I do best with big recordable targets as was proved by the 59to60 ones. I need ones that survive ‘bad’ weeks so that I can either plan for them in advance or make up for it afterwards.

Hang on, if I can do that with exercise why can’t I do it with food????

Anyway, last night it came to me …….

TARGET ONE – in 2016 I will walk 2016 kilometres.

These will have to be recorded by GPS (or on the treadmill, boring!!!) but can be of any length (that covers any recuperation needed.)

As always, once I get ‘the big one’ the rest seem to flow.

TARGET TWO – average three training sessions per week.

Now this is going to be a ‘fail’ in week one as I’ll be in hospital and I know I’ll need some recovery time hence ‘average’.

TARGET THREE – to be leaner.

I know what the starting point is 😡 But you don’t need to. I also know what my targets are and I’ll set myself various ‘key dates’ on the way. I am not going to be the ‘fat client’!

TARGET FOUR – to qualify as a search technician.

I’m already part way through my training. Sadly this op may interfere with the throw line training and even the initial search course …… but I’m hoping not!

So that’s all sorted out then

Today my nutrition’s been good and I blasted my program at the gym 😃  And I now feel better than I have in ages, strange that.

Tomorrow I have my final blood test and ‘harvesting’ in case I need some back.

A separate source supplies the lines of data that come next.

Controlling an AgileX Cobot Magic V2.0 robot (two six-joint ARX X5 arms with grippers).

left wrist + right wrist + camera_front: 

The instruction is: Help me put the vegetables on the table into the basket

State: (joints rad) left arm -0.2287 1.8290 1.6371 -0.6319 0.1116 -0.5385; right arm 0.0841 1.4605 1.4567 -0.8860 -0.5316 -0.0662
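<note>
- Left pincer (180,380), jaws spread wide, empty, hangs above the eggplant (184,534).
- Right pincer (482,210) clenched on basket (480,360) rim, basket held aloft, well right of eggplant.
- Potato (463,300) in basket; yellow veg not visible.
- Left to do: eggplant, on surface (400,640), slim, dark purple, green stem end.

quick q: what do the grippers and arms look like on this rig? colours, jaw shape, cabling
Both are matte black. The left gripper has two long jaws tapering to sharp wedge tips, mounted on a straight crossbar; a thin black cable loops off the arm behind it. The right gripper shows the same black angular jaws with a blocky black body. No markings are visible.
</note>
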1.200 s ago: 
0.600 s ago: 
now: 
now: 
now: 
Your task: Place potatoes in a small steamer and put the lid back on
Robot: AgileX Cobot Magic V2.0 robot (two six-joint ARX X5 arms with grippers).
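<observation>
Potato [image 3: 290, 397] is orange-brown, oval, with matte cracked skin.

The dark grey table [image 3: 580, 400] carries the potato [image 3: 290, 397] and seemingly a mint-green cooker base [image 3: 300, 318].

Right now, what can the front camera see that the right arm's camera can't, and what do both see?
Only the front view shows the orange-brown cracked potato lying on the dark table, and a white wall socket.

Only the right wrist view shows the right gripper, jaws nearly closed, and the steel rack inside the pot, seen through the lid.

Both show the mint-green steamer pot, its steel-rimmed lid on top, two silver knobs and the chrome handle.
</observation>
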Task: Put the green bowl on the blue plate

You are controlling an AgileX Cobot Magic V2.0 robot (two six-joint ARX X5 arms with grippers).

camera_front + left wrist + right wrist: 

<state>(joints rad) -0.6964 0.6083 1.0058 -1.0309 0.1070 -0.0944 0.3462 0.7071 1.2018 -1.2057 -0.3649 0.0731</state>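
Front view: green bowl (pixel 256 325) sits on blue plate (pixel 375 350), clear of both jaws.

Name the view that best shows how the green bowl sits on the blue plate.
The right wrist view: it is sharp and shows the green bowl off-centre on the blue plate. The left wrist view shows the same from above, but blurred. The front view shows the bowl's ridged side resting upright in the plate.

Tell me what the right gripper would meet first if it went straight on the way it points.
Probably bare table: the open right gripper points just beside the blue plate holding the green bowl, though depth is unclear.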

Wednesday will be my last gym session and then I’ve got a massage booked.

And Thursday is operation day :-/

Now I’ve never had an operation or a general anaesthetic before  so I’m ending / starting the year with new experiences!

I started by saying that I don’t do resolutions, but I do do targets.  I failed at the final stage of the belt notch target, but I haven’t forgotten it and it would be great if, over the course of the year I could meet that too!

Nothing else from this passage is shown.